Landmark collaborative project sets out to chart every neural connection in the mouse brain.
The human brain is a network of around 100 billion neurons connected via synapses. Jeff Lichtman (Harvard University, MA, USA) and colleagues have spent several decades attempting to navigate this complex communication highway by creating maps – their ultimate goal being to generate a comprehensive map accounting for every neural connection in the mouse brain. The team is now taking the next crucial steps toward this goal by using biological imaging to fully reconstruct the mouse neural circuitry.

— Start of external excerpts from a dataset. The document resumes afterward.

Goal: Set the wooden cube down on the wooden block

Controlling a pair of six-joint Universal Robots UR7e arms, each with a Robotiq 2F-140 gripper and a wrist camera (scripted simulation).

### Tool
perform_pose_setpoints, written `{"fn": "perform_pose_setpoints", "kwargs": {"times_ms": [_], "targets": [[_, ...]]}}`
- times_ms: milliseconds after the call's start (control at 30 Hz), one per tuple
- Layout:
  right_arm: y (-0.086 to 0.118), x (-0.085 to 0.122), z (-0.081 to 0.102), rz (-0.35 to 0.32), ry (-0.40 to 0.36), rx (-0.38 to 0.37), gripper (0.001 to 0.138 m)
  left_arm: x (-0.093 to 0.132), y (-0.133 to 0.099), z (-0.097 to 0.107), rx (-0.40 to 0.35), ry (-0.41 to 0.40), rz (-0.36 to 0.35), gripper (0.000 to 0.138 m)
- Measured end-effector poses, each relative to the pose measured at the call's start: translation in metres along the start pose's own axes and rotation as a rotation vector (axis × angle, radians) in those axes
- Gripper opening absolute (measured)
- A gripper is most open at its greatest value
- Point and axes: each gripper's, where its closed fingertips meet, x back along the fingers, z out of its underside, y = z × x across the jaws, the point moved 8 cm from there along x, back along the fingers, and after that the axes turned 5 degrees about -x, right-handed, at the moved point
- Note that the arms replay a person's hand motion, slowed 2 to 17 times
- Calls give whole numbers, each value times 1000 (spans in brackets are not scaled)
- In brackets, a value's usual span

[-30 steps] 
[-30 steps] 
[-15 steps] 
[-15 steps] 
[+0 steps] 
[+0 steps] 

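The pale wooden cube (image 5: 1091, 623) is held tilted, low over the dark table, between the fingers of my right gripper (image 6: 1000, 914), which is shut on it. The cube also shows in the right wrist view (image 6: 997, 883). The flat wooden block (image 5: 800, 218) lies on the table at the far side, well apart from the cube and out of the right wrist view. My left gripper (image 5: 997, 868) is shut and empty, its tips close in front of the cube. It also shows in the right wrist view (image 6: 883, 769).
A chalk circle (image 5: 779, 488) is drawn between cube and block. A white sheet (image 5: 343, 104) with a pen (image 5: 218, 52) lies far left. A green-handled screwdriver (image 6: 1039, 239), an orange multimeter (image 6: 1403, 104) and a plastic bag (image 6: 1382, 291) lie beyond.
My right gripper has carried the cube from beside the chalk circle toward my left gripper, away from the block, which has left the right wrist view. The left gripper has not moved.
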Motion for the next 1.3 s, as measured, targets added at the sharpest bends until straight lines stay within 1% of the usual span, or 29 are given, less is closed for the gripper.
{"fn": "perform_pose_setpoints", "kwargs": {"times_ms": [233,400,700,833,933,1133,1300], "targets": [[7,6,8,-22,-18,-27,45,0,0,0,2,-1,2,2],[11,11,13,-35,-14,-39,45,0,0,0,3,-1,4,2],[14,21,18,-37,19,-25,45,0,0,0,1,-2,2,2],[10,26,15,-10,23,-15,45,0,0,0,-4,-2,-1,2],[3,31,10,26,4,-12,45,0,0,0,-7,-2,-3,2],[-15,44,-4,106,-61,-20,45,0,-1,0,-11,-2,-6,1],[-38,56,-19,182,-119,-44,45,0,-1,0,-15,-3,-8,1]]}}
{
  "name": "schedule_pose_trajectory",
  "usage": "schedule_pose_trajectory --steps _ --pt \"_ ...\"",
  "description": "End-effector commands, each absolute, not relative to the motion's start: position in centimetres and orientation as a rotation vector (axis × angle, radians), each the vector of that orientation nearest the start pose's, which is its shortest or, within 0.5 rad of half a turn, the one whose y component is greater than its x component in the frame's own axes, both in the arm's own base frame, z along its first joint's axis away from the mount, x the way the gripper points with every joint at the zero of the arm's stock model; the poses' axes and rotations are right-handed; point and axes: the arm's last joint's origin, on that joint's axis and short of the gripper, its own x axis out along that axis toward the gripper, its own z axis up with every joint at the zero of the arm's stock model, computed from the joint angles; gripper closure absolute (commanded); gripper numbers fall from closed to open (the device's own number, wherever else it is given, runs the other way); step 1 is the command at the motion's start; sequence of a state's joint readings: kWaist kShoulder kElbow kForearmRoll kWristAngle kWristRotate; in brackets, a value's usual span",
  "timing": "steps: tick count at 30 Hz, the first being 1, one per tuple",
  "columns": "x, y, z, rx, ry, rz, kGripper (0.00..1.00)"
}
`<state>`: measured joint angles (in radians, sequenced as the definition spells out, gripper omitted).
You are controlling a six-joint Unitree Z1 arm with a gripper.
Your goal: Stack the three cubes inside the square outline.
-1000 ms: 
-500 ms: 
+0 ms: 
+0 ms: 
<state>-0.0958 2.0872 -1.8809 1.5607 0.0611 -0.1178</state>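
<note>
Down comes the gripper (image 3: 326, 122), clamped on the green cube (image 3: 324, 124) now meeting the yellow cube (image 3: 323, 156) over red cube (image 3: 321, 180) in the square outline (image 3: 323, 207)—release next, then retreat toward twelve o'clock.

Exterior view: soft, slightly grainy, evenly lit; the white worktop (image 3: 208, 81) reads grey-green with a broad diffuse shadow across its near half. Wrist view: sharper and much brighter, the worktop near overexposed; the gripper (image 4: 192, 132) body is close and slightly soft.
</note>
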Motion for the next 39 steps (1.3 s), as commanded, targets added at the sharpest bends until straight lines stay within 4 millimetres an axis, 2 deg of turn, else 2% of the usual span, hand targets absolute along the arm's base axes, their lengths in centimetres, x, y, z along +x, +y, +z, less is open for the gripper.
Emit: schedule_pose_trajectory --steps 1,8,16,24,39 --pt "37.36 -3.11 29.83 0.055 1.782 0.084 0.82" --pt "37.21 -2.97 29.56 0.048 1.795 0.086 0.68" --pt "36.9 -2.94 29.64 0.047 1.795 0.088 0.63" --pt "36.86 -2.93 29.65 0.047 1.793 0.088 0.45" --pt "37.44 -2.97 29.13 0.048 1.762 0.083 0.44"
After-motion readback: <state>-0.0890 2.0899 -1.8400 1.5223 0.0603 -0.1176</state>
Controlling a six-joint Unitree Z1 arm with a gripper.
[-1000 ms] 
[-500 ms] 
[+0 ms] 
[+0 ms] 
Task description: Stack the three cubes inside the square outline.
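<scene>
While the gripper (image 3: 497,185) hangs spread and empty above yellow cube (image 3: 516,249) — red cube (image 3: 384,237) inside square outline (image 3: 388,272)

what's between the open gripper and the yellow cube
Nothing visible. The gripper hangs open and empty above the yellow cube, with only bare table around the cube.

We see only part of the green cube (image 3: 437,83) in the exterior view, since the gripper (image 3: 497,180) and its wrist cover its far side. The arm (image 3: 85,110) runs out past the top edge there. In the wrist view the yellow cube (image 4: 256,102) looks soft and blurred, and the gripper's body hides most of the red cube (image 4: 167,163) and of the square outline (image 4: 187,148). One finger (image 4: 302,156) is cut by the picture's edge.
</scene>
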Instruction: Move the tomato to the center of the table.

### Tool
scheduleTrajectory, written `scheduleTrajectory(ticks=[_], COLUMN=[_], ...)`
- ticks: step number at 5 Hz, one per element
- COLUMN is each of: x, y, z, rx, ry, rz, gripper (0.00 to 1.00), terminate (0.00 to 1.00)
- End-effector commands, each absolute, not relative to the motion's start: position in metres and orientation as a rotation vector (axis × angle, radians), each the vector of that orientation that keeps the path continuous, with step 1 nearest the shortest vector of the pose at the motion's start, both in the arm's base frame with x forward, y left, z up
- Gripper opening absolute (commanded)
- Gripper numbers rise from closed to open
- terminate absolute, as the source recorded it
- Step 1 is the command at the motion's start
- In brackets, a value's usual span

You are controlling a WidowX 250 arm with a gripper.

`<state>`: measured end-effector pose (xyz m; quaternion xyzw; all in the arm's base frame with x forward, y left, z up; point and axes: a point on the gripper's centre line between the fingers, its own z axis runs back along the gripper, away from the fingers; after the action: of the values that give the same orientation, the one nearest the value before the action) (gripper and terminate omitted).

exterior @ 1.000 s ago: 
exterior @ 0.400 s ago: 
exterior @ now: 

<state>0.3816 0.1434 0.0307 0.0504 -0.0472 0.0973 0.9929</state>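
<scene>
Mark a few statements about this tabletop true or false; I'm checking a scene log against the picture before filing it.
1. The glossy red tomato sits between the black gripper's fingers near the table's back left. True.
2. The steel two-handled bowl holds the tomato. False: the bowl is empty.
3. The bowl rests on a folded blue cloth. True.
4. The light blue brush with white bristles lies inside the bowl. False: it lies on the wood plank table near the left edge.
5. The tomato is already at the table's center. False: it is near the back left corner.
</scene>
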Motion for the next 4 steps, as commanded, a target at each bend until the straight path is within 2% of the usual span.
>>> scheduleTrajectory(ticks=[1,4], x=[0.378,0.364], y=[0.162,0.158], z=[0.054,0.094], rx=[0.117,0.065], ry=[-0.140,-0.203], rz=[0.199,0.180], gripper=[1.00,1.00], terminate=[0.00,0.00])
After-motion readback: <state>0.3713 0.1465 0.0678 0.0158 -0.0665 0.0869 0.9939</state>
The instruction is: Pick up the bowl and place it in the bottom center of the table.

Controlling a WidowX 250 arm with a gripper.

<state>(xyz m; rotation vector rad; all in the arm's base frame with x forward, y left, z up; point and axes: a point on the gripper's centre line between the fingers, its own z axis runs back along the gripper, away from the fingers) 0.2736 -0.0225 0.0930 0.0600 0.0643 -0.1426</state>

Through his whole-brain maps, also known as ‘connectomes’, Lichtman has spearheaded a field known as ‘connectomics’, which seeks to understand how individual neurons are connected to one another to form functional networks.
John Ngai, director of the NIH BRAIN Initiative (MD, USA), remarked: “Current techniques lack either the resolution or the ability to scale across and map out large regions of the entire brain, information that is essential for unravelling the mysteries of this incredible organ. Following years of careful planning and input from the scientific community, BRAIN CONNECTS — which represents our third, large-scale transformative project — aims to develop the tools needed to obtain brain-wide connectivity maps at unprecedented levels of detail and scale.”
While mouse brains are smaller than human brains, Lichtman reported that one can’t actually tell the difference between them at the level of cells and synapses, which bodes well for our understanding of how we can image and map the human brain. Prior work on zebrafish and fruit fly brains as well as recent advancements in computing and data processing have made creating a mouse connectome more attainable than ever before and lay the groundwork to eventually image the human brain.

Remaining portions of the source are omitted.